76 mm mountain gun M48 Wikipedia
The first M-48B-1 models may have been Czech M28 mountain guns (bought by Yugoslavia in 1930s) relined from original 75mm calibre to Soviet 76mm (as used on their 76mm regimental and divisional guns), with muzzle-brake added to cope with increased recoil (also Skoda type, borrowed from M.36 AA model).
There have been at least five variants of the M48.The M-48 (B-1) has pneumatic tyres and a maximum towing speed of 60 km/h. It can also be towed by animals in tandem or disassembled into eight pack loads.
The M-48 (B-1A1-I) has the pneumatic tyres and wheels as fitted to the M48 (B-1), plus some of the features of the suspension of the M48 (B-1A2).
The M-48 (B-1A2) can also be used as a field piece but cannot be towed by animals or disassembled for pack transport.

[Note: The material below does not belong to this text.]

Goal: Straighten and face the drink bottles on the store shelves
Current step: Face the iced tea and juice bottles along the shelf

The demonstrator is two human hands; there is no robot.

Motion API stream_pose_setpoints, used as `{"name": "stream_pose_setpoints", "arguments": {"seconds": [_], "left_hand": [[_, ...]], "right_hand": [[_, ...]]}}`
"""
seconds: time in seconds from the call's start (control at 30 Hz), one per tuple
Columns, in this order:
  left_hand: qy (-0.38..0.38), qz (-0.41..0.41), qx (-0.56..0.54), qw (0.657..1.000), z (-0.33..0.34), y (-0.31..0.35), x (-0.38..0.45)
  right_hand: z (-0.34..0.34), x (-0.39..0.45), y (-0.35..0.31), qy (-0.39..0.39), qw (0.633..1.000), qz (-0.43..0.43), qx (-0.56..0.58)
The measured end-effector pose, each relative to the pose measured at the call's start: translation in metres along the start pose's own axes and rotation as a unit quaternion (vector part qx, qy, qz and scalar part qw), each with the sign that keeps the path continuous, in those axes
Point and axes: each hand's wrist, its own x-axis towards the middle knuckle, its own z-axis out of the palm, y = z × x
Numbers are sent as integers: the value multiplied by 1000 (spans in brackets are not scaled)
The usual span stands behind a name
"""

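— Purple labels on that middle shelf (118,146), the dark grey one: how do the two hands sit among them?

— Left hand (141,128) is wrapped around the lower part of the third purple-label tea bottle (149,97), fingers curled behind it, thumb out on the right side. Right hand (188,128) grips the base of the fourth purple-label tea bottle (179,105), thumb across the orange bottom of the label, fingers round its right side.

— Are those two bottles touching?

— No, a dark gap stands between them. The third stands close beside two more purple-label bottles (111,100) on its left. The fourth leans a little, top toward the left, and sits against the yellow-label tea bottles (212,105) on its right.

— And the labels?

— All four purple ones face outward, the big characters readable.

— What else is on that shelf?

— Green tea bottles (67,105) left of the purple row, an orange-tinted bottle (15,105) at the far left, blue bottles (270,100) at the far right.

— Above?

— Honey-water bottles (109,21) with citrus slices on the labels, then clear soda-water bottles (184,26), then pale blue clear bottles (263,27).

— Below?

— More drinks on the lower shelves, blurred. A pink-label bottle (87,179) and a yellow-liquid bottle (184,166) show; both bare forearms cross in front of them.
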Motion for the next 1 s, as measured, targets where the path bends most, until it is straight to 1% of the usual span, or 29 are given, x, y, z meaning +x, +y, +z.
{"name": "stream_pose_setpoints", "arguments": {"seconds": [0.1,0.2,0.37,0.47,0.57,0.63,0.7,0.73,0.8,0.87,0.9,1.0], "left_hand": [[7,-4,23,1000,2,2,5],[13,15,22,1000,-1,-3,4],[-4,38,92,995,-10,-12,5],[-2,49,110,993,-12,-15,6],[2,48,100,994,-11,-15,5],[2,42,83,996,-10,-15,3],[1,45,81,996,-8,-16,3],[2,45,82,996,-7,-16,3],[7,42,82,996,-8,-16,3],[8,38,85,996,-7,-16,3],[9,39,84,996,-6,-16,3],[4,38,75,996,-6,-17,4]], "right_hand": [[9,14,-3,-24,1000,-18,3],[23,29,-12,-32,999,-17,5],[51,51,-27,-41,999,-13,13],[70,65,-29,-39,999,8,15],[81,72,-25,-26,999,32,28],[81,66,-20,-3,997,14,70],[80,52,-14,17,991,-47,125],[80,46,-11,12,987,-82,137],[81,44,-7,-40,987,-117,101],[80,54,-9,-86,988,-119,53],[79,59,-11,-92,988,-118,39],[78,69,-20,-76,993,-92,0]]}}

The M-48 (B-1A2) has light alloy wheels with solid rubber tyres and modified suspension, its maximum towing speed is 30 km/h.
The final production model of the 76 mm mountain gun M48 was called the B-2 about which little is known.
The Tun de munte calibru 76 mm model 1982 was a Romanian built version which equipped mountain, paratroop and naval infantry.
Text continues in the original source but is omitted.